Hi all,
I'm working on a dashboard query that preprocesses data for a | geostats command. The end goal is to pipe data between two different but similar applications. The value used to populate the field 'country' has different format between the two applications, and if it's possible to create a conditional statement that uses different values from a lookup table (or even separate lookups) in line.
Caveat: I know it's possible to build a different search and used a token with the | savedsearch command to pass the correct search based on the token. I'm trying to understand if it can be done inline in my base search.
The details:
application A's field associated with country uses the ISO numeric country code. The search then uses a lookup table like so:
| lookup [lookup].csv NumericCountryCode as [field in search] output AlphaCountryCode
This takes the numeric code and produces a 2 character ISO like 'US' or 'BR' and so on. The format of the lookup table is:
AlphaCountryCode CountryCode NumericCountryCode
In application B, country data comes in uppercase ISO alphabetical format, but it can be represented as either the Alpha-2 or alpha-3 (3 digit) country code. In the majority of cases, this could be solved with a substring call that reduces the length to 2. However, there are fringe cases where this approach does not work, and must be accounted for.
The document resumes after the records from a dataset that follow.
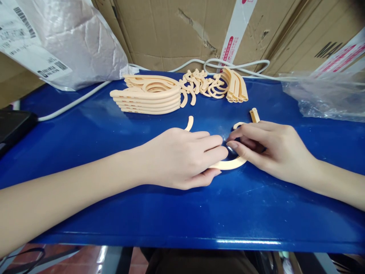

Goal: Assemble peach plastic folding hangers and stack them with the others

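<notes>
1. Head camera view: a person's left hand [182, 158] and right hand [268, 148] meet over a curved peach plastic strip [230, 164] lying on the blue tabletop [199, 213], near its middle and just in front of the person.
2. The left grip is pressed together, with thumb below and fingers above pinching one end of the strip. The right grip pinches the other end between thumb and forefinger. Holding both ends appears to steady the bowed piece flat against the surface.
3. A small peach loop [238, 125] peeks out at the right fingertips. Whether it is joined to the strip cannot be told.
4. Two loose parts lie just behind the hands: a short curved piece [189, 123] and a stubby bar [254, 115], seemingly set apart from the stock for easy reach.
5. Toward the back, matching parts sit grouped by shape: a stack of long curved arms [148, 99], a heap of hooks [199, 85] and a bundle of bent bars [235, 85]. The sorting likely keeps each kind easy to pick.
6. A white cable [74, 102] runs along the far edge, past a labelled white bag [80, 38] on the left. A clear plastic bag [322, 95] lies on the right, cardboard boxes [171, 30] stand behind, and a black device [13, 125] rests at the left edge.
</notes>
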### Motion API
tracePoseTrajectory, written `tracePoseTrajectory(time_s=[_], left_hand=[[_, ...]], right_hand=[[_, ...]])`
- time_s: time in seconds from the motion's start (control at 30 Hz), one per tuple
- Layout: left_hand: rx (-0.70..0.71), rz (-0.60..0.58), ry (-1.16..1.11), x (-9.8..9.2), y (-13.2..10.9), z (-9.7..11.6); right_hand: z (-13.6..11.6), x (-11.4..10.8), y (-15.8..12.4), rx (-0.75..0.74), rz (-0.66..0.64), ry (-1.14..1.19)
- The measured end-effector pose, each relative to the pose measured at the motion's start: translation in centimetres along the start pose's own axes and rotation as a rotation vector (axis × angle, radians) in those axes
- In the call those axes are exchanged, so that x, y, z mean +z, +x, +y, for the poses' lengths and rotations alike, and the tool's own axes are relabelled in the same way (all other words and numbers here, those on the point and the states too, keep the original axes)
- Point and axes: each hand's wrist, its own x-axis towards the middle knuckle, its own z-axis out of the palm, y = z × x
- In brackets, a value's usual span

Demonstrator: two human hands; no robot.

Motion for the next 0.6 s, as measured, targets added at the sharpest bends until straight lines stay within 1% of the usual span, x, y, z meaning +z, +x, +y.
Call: tracePoseTrajectory(time_s=[0.23, 0.43, 0.6], left_hand=[[-0.013, -0.014, -0.012, 0.12, -0.12, -0.01], [-0.058, -0.026, -0.044, 0.36, -0.28, -0.07], [-0.064, -0.04, -0.059, 0.27, -0.28, -0.06]], right_hand=[[-0.18, -0.09, 0.28, -0.054, -0.024, 0.027], [-0.17, -0.01, 0.28, -0.082, -0.008, 0.024], [-0.09, -0.21, 0.31, -0.158, -0.053, 0.057]])
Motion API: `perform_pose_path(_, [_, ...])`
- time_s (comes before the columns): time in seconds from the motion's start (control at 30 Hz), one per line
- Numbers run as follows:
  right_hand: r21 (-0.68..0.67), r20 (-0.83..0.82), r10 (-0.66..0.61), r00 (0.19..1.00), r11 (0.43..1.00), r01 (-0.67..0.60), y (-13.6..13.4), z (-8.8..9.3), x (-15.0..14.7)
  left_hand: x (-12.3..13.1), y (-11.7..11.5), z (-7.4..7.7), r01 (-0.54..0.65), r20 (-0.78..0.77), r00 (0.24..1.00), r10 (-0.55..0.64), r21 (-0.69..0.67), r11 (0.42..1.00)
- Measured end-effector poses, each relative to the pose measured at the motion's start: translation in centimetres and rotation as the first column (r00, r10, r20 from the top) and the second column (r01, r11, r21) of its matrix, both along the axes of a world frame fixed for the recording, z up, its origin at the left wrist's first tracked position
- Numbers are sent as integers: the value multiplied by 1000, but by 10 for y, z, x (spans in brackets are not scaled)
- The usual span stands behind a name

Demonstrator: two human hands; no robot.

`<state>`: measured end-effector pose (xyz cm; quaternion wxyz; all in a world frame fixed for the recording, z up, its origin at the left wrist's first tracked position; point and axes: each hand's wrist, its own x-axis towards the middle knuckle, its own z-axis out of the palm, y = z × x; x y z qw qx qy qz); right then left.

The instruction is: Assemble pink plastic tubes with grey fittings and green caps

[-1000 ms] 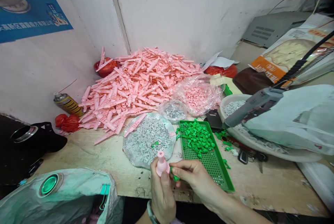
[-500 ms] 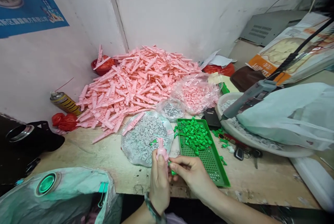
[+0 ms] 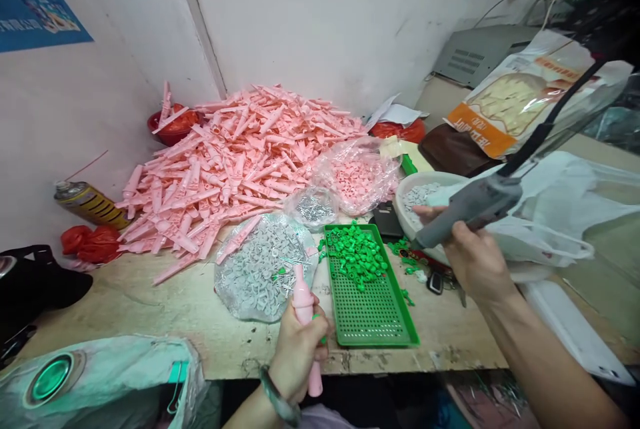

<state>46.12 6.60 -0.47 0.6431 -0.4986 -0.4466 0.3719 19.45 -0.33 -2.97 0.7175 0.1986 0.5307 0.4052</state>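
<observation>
My left hand [image 3: 299, 344] is closed around a pink plastic tube-like part [image 3: 303, 296], held near the table's front edge. A bit of green plastic shows between that part and my fingers. On the right, my right hand [image 3: 475, 259] grips a grey electric screwdriver [image 3: 480, 202] by its body, over the white basin [image 3: 410, 219]; a black cord runs up from it. Just beyond my left hand lies a clear bag of small grey-white pieces [image 3: 260, 282] with a few metal rods or screws on it. A green perforated tray [image 3: 373, 316] holds small green pieces [image 3: 357, 252].
A large heap of pink parts [image 3: 240, 156] lies against the wall. Near it are bags of screws [image 3: 314, 206] and small pink pieces [image 3: 355, 179]. A spray can [image 3: 93, 202] lies at left; keys [image 3: 435, 282] rest by the basin. A lined bag [image 3: 120, 376] hangs at front left.
My right hand has left the pink part and moved right to take hold of the electric screwdriver. My left hand still holds the pink part, now lower. The view has shifted right.
</observation>
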Motion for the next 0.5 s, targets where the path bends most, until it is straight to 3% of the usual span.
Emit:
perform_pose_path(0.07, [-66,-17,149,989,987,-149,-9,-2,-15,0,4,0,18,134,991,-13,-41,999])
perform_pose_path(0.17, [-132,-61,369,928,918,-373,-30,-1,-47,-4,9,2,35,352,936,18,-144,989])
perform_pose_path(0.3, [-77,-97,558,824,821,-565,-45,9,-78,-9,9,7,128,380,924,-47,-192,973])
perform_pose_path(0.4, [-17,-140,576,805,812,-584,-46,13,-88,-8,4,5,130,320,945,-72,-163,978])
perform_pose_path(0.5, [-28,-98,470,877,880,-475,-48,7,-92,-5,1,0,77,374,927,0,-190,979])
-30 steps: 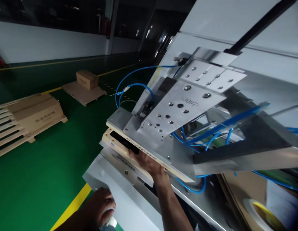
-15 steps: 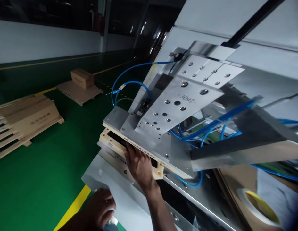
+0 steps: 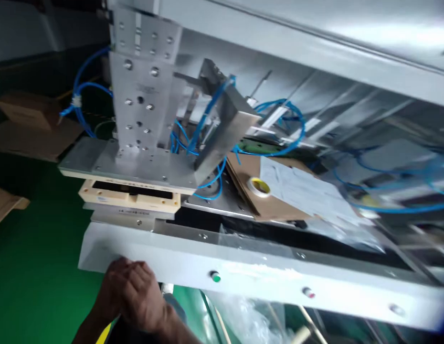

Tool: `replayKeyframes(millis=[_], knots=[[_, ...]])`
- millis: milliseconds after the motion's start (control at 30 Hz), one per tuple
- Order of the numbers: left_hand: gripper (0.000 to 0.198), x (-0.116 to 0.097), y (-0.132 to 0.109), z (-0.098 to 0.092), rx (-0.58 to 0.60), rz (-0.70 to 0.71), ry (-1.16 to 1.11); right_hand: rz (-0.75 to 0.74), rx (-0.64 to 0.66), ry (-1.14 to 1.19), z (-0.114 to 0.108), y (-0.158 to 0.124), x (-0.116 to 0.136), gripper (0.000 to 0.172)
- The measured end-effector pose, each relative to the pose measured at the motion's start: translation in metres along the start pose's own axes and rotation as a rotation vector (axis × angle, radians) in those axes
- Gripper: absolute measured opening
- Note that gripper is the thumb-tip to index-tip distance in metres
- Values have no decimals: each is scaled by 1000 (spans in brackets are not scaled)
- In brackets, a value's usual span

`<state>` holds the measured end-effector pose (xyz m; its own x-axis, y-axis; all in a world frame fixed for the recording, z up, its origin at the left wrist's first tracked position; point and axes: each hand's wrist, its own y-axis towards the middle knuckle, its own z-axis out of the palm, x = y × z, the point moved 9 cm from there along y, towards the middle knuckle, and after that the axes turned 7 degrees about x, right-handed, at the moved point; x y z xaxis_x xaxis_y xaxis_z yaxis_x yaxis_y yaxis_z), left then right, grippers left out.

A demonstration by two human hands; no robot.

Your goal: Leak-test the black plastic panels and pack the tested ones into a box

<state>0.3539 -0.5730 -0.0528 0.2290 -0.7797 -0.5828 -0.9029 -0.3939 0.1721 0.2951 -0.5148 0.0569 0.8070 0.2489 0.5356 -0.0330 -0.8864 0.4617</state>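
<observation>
My left hand (image 3: pixel 114 286) and my right hand (image 3: pixel 145 303) are pressed together low in the picture, in front of the white front panel (image 3: pixel 164 255). Their fingers are curled, and the right hand covers part of the left. Whether anything small lies between them is hidden. Just above them is a cream-coloured block with a dark slot (image 3: pixel 150 201), resting on a metal support. No hand touches this block. A flat metal plate (image 3: pixel 157 169) with a cream underside is over it, fixed to an upright metal bracket (image 3: pixel 145 95).
Several buttons, one a green button (image 3: pixel 215 276), line the front panel. Behind it lie cardboard (image 3: pixel 239 174), a roll of tape (image 3: pixel 259 187) and white paper (image 3: pixel 301 184). Blue air hoses (image 3: pixel 297 122) loop around the machine. A cardboard box (image 3: pixel 32 112) stands on the floor at left.
My right hand has left the slot of the cream block and come down against my left hand. The view has swung right, showing more of the machine and front panel.
</observation>
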Motion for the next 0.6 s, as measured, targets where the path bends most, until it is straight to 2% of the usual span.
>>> replayKeyframes(millis=[67, 167, 267, 367, 467, 533, 600], knots=[[28, -2, -4, -5, -6, 3, 36, 19, 36, 11, 7, -33, 10, 37], [24, -16, -8, -10, -79, -3, 150, 71, 40, 15, -13, -70, 11, 28], [23, -60, -8, 6, -102, 114, 235, 112, -64, 39, -62, -108, 6, 24], [37, -121, -5, 47, -48, 287, 269, 224, -236, -38, -118, -167, -9, 22], [53, -167, -3, 88, -28, 317, 336, 420, -415, -230, -173, -255, -36, 18], [62, -184, -3, 108, -46, 266, 389, 637, -514, -394, -216, -330, -64, 17], [70, -191, -6, 119, -96, 203, 434, 889, -614, -528, -267, -413, -94, 20]])
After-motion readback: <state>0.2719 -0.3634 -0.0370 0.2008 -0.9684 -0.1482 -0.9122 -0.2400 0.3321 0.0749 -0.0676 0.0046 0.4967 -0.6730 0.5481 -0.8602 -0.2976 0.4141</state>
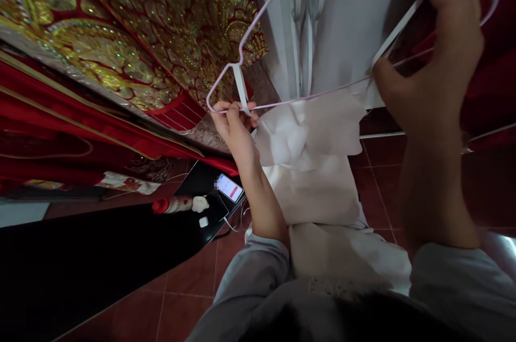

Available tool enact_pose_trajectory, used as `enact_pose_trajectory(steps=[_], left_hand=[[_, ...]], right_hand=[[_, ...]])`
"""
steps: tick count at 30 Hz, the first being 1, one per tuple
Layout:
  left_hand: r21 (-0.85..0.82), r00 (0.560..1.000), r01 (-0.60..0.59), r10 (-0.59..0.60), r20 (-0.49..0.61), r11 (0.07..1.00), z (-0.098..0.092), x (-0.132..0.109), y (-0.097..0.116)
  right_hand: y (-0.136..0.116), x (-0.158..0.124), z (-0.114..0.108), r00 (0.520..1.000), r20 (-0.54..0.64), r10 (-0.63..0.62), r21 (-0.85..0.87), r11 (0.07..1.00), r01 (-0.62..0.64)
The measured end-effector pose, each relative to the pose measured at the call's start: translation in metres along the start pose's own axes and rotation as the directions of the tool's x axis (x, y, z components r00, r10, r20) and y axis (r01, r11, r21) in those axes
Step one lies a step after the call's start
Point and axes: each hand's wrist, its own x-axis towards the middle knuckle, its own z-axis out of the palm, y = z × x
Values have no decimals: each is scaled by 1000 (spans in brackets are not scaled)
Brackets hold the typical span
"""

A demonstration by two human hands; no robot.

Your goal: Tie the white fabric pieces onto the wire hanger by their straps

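A pale lilac clothes hanger (262, 8) is held up in front of me, its lower bar running across the view. My left hand (236, 119) pinches the hanger's left corner and a white hanging loop (241, 86) that passes over the notch there. Over at the other end, my right hand (439, 57) is closed around the hanger's right shoulder, with a second white loop (399, 27) stretched between thumb and fingers. Below the bar hangs a white tiered garment (318, 186), falling toward my body. Where the loops join it is partly hidden.
Red and gold sequined garments (161, 25) hang close on the left. A black tabletop (100, 256) carries a lit phone (230, 187), a red-capped bottle (171, 204) and a small white case (203, 222). White hangers (304, 19) hang ahead; dark red cloth (495, 62) is at right.
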Motion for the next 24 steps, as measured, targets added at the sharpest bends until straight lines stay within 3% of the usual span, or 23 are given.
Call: enact_pose_trajectory(steps=[2,3,6,8,12,15,17,20,24], left_hand=[[5,1000,10,-10,26,1000,-1,-1,-2],[13,999,8,-8,37,1000,-2,-1,-3],[36,997,-30,27,67,999,-5,-5,-13],[57,995,-49,44,93,997,-9,-9,-20],[251,966,-94,28,257,963,-18,-23,-15],[412,903,-131,-63,426,902,-20,-39,14],[441,871,-129,-111,478,888,-17,-46,38],[256,893,-105,-22,449,961,-9,-41,63],[-77,945,-139,155,288,987,0,-16,67]], right_hand=[[-10,-12,4,995,-71,-69,61,995,73],[-15,-18,8,996,-36,-84,80,993,86],[-25,-33,24,955,287,-69,127,991,34],[-24,-40,34,913,406,-45,160,987,-22],[-16,-52,44,952,306,4,207,976,-71],[-20,-59,47,976,211,49,218,971,-96],[-27,-62,49,979,187,75,226,967,-118],[-38,-63,54,983,164,86,249,960,-125],[-41,-62,57,991,125,54,309,947,-91]])
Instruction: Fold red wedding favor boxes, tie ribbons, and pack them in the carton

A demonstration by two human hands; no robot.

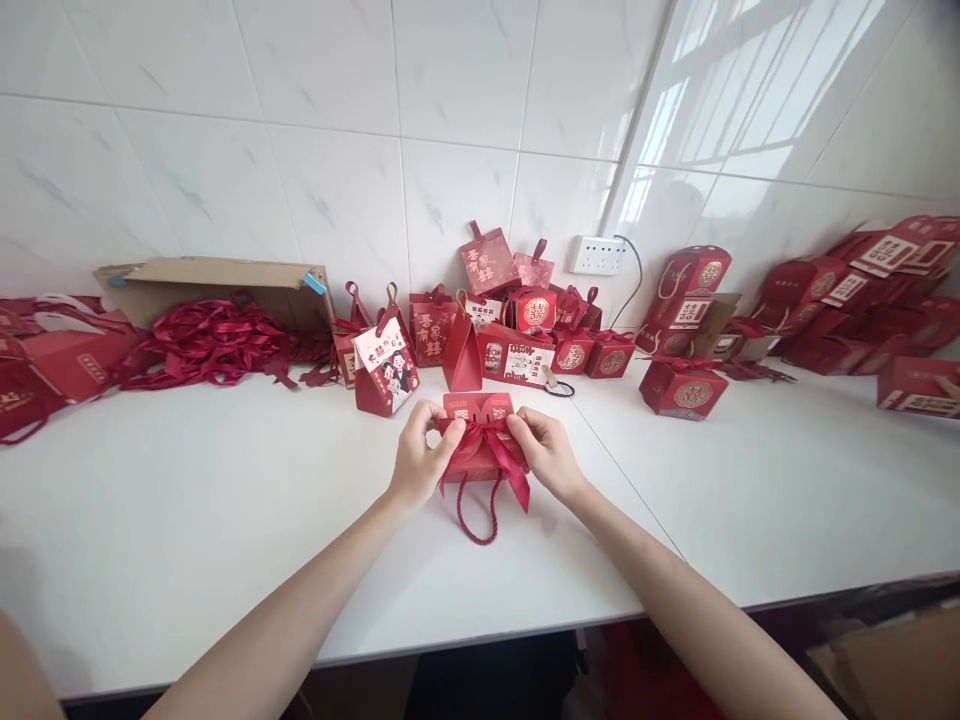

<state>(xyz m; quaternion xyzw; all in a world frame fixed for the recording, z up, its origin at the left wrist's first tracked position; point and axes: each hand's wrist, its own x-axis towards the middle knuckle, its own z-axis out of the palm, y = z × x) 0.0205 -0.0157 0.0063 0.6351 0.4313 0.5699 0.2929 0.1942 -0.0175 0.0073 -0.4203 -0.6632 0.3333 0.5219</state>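
Observation:
A small red gift box (pixel 478 408) lies on the white table (pixel 225 520) in front of me, with a red ribbon bow (pixel 487 440) across it and a red cord handle (pixel 478 520) looping toward me. My left hand (pixel 416 455) pinches the left loop of the bow, fingers closed. My right hand (pixel 546 450) pinches the right loop, fingers closed as well. Both hands rest at the box's sides.
Behind stand several finished red gift boxes (pixel 517 340) against the tiled wall. A pile of red ribbons (pixel 217 345) lies before a cardboard box (pixel 217 285) at the left. More red boxes (pixel 862 290) are stacked at the right, and a wall socket (pixel 596 255) sits behind.

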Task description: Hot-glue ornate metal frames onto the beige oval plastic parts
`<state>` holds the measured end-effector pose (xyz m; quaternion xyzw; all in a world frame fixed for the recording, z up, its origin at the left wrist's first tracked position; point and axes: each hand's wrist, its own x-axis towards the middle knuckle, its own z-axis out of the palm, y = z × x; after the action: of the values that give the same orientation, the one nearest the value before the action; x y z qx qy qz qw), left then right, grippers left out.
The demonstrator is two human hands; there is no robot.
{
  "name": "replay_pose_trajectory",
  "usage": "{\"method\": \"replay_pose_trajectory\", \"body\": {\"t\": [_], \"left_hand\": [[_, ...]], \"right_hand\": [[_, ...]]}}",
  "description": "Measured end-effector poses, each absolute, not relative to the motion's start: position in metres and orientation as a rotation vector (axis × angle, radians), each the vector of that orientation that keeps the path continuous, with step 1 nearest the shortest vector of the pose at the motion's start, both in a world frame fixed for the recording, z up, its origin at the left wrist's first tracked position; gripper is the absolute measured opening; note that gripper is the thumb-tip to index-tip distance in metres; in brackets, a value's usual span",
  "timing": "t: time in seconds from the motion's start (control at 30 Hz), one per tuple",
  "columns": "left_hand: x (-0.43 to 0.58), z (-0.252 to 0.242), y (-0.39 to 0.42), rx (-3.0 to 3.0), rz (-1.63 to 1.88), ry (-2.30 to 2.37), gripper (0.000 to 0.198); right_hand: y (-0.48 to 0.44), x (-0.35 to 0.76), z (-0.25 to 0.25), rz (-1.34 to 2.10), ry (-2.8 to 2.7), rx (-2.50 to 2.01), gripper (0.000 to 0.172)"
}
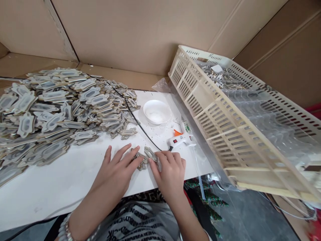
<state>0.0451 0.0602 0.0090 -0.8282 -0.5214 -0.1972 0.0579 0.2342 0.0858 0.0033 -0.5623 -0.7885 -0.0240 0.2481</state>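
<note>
My right hand pinches a small grey, frame-shaped flat piece between thumb and fingers, tilted just above the white tabletop. Beside it, my left hand is spread open, palm down. Its thumb and forefinger touch a small cluster of similar pieces, partly hidden under the fingers. A large heap of these flat pieces, grey with brownish edges, covers the left part of the table. Smaller ones with patterned faces lie at the heap's right side.
A white bowl stands behind my hands. To its right lies a white glue gun with an orange trigger, and a dark cord runs across the table. A cream plastic crate holding plastic-wrapped items stands right. Cardboard walls rise behind.
</note>
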Motion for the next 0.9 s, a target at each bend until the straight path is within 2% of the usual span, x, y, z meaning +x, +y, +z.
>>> {"method": "replay_pose_trajectory", "body": {"t": [0.3, 0.5, 0.63, 0.9], "left_hand": [[0.025, 0.015, 0.062, -2.539, -0.627, -1.532, 0.033], [0.017, 0.016, 0.055, -2.594, -0.615, -1.453, 0.031], [0.016, 0.017, 0.051, -2.590, -0.653, -1.465, 0.032], [0.012, 0.019, 0.046, -2.552, -0.710, -1.499, 0.028]], "right_hand": [[0.084, 0.236, 0.002, -0.054, -2.113, -1.395, 0.020], [0.083, 0.234, 0.004, 0.178, -2.202, -1.178, 0.021], [0.086, 0.233, 0.001, 0.183, -2.196, -1.193, 0.016], [0.087, 0.232, 0.003, 0.109, -2.116, -1.244, 0.016]]}}
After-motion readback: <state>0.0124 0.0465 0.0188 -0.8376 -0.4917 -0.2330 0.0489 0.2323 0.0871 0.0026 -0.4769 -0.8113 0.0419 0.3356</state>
Example: Angola - Alpha-2 code: AO alpha-3 code: AGO.
My proposed approach is to modify the lookup table like so:
AlphaCountryCode AlphaTwoCountryCode AlphaThreeCountryCode NumericCountryCode
Such that I can access both of these values and return the correct format (AlphaTwoCountryCode). Is it possible to handle this inline with the same lookup table? The pseudo code would be something like this:
if(len(countryCode)==2), lower(countryCode) and return the countryCode. Else if(len(countryCode)==3),
| lookup [lookup].csv AlphaThreeCountryCode as countryCode output AlphaTwoCountryCode
Is this an appropriate approach, and if so, how can I build the syntax of the eval statement to evaluate length and output the appropriate result?
Thanks
Take out the square brackets. That creates a subsearch which executes before everything else, which wouldn't work right.
Another option is to do the lookup then decide afterward which code to use.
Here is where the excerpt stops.